- [EXERCISE DIRECTIONS] Would you repeat the listing below verbatim and drop the images?

- [DATA SEGMENT]
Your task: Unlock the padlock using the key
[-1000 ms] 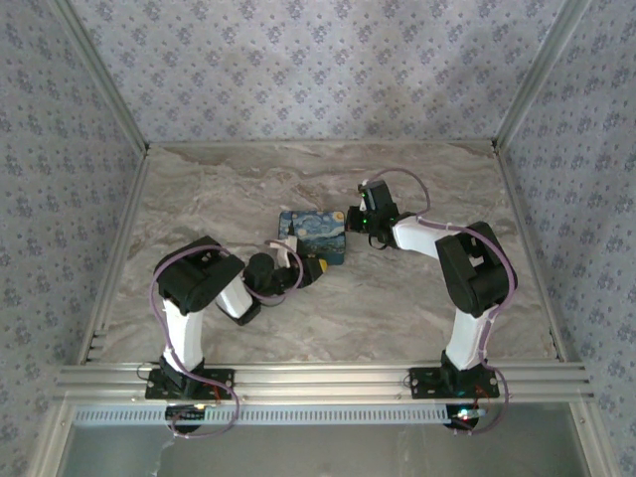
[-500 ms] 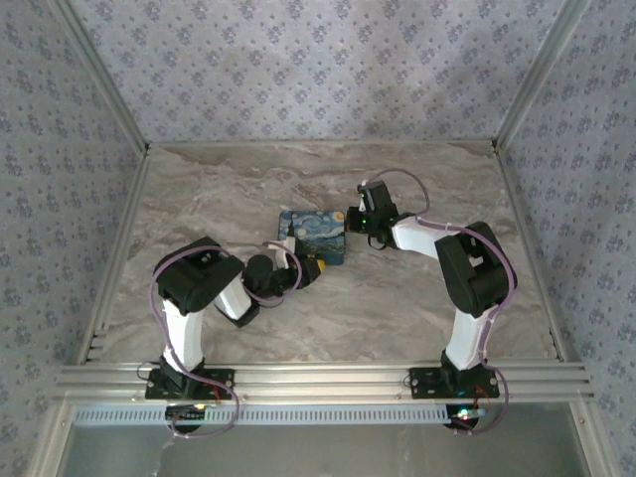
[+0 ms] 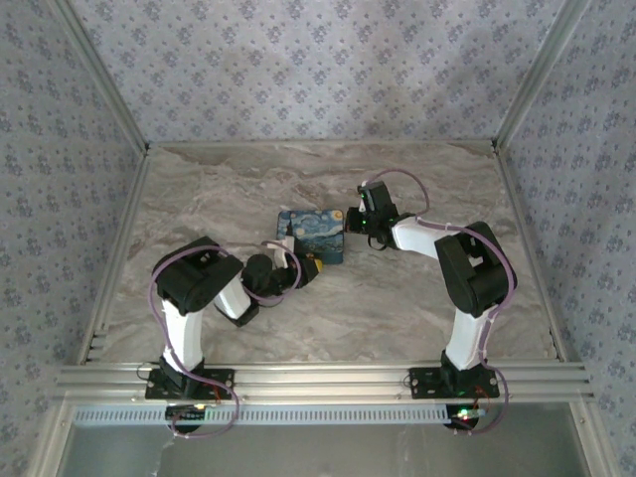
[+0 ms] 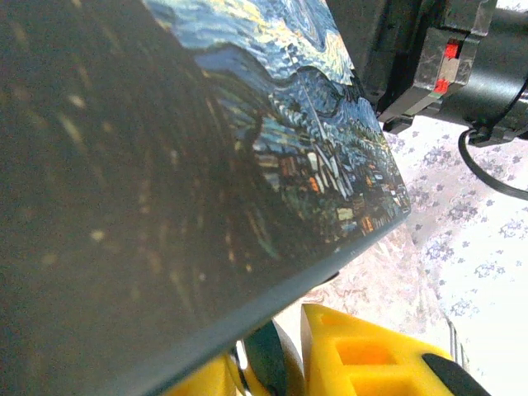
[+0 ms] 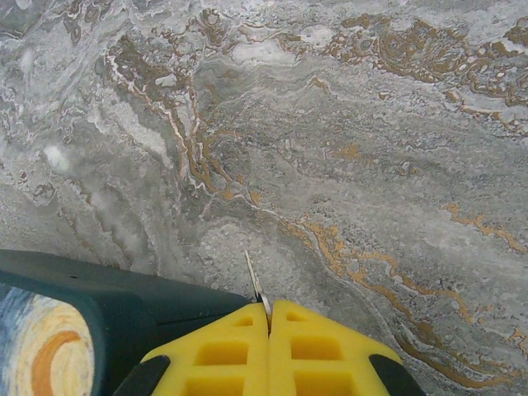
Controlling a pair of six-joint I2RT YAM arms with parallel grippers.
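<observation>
One marbled table (image 3: pixel 417 298) carries one pad (image 3: pixel 313 235) printed with a swirling night-sky painting. Two arms stand on the near side of the pad, the left arm (image 3: pixel 199 288) and the right arm (image 3: pixel 467 268). There are two hands: the left hand (image 3: pixel 314 266) at the pad's near right corner, the right hand (image 3: pixel 350 217) at its right edge. Each wrist view shows two yellow fingers (image 5: pixel 322 346) — four in all. One key (image 5: pixel 256 285) — a thin metal blade — sticks out between the right hand's pair.

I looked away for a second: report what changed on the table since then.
The left gripper narrowed its fingers at the mat's near right corner. The right gripper edged slightly toward the far wall, staying shut on a thin metal sliver. The mat stayed put.
</observation>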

- [EXERCISE ANSWER]
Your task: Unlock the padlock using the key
[-1000 ms] 
[-500 ms] 
[+0 ms] 
[+0 ms] 
[+0 ms] 
Controlling a pair of six-joint I2RT YAM arms with parallel grippers.
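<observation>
One marbled table (image 3: pixel 417 298) carries one pad (image 3: pixel 313 235) printed with a swirling night-sky painting. Two arms stand on the near side of the pad, the left arm (image 3: pixel 199 288) and the right arm (image 3: pixel 467 268). There are two hands: the left hand (image 3: pixel 314 266) at the pad's near right corner, the right hand (image 3: pixel 350 217) at its right edge. Each wrist view shows two yellow fingers (image 5: pixel 322 346) — four in all. One key (image 5: pixel 256 285) — a thin metal blade — sticks out between the right hand's pair.

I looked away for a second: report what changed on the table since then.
The left gripper narrowed its fingers at the mat's near right corner. The right gripper edged slightly toward the far wall, staying shut on a thin metal sliver. The mat stayed put.
</observation>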

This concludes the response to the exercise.